Raka menoleh ke Aluna, matanya melebar. “Waktu? Kau bilang waktu? Bagaimana aku bisa memberimu waktu kalau dia hampir menghancurkan penghalang itu?!”
Aluna tetap fokus pada sihirnya, tidak teralihkan oleh keluhan Raka. “Kau bisa mengalihkan perhatiannya, Raka. Lakukan sesuatu. Apapun.”
Raka terdiam sejenak, mencoba berpikir dengan cepat. "Mengalihkan perhatian? Bagaimana caranya aku...?" Dia melirik ke sekeliling, berharap menemukan sesuatu yang bisa digunakan. Tapi di tengah kepanikannya, dia tidak bisa berpikir jernih.
Tiba-tiba, Fluffernox kecil yang tadi hanya diam di sebelahnya, melompat ke depan. Makhluk itu mengeluarkan suara yang jauh lebih keras dari yang biasa dia buat, dan dengan keberanian tak terduga, dia berlari ke arah Mastara.
"Fluffy! Jangan! Itu bukan waktunya pamer keberanian!" teriak Raka dengan panik.
Namun, Fluffernox terus berlari ke arah Mastara dengan penuh semangat, meski tubuhnya jauh lebih kecil dibandingkan makhluk raksasa itu. Aluna, yang sedang berusaha menjaga penghalang, tidak bisa menyembunyikan rasa terkejutnya.
“Mastara tidak akan menyerang makhluk kecil seperti itu... bukan?” tanya Raka sambil menutup matanya, takut melihat apa yang akan terjadi.
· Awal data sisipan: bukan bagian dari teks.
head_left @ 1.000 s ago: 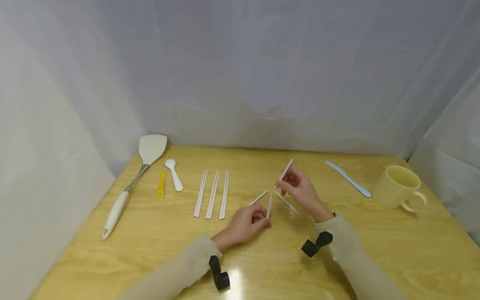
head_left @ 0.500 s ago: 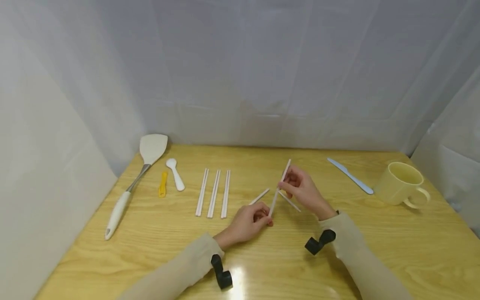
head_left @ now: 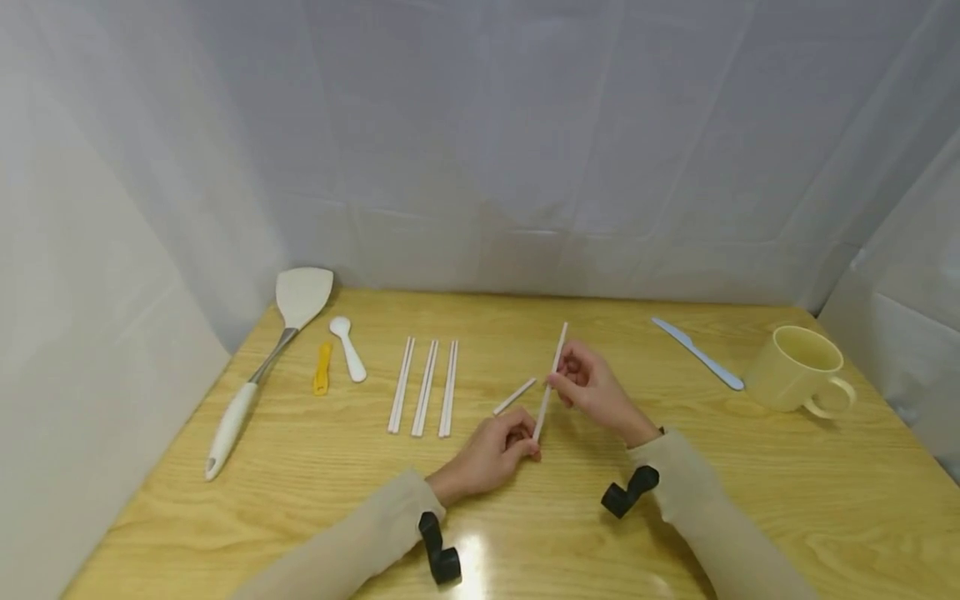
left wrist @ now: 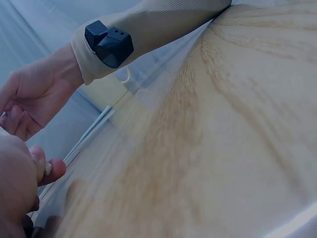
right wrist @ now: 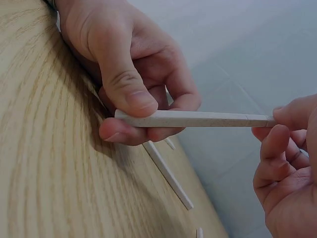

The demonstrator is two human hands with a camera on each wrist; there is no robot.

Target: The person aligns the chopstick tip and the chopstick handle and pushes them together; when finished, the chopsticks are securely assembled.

Namun, yang terjadi kemudian benar-benar tak terduga. Mastara, yang awalnya tampak marah dan siap menyerang, tiba-tiba berhenti dan menatap Fluffernox yang berlari ke arahnya. Alih-alih menyerang, makhluk raksasa itu mundur sedikit, tampak kebingungan.
Fluffernox, yang jelas-jelas tidak tahu kapan harus berhenti, terus melompat-lompat di sekitar kaki Mastara, menggigit ranting-ranting kecil dan berlari berputar-putar. Raka membuka matanya perlahan dan melihat adegan itu dengan mulut terbuka lebar.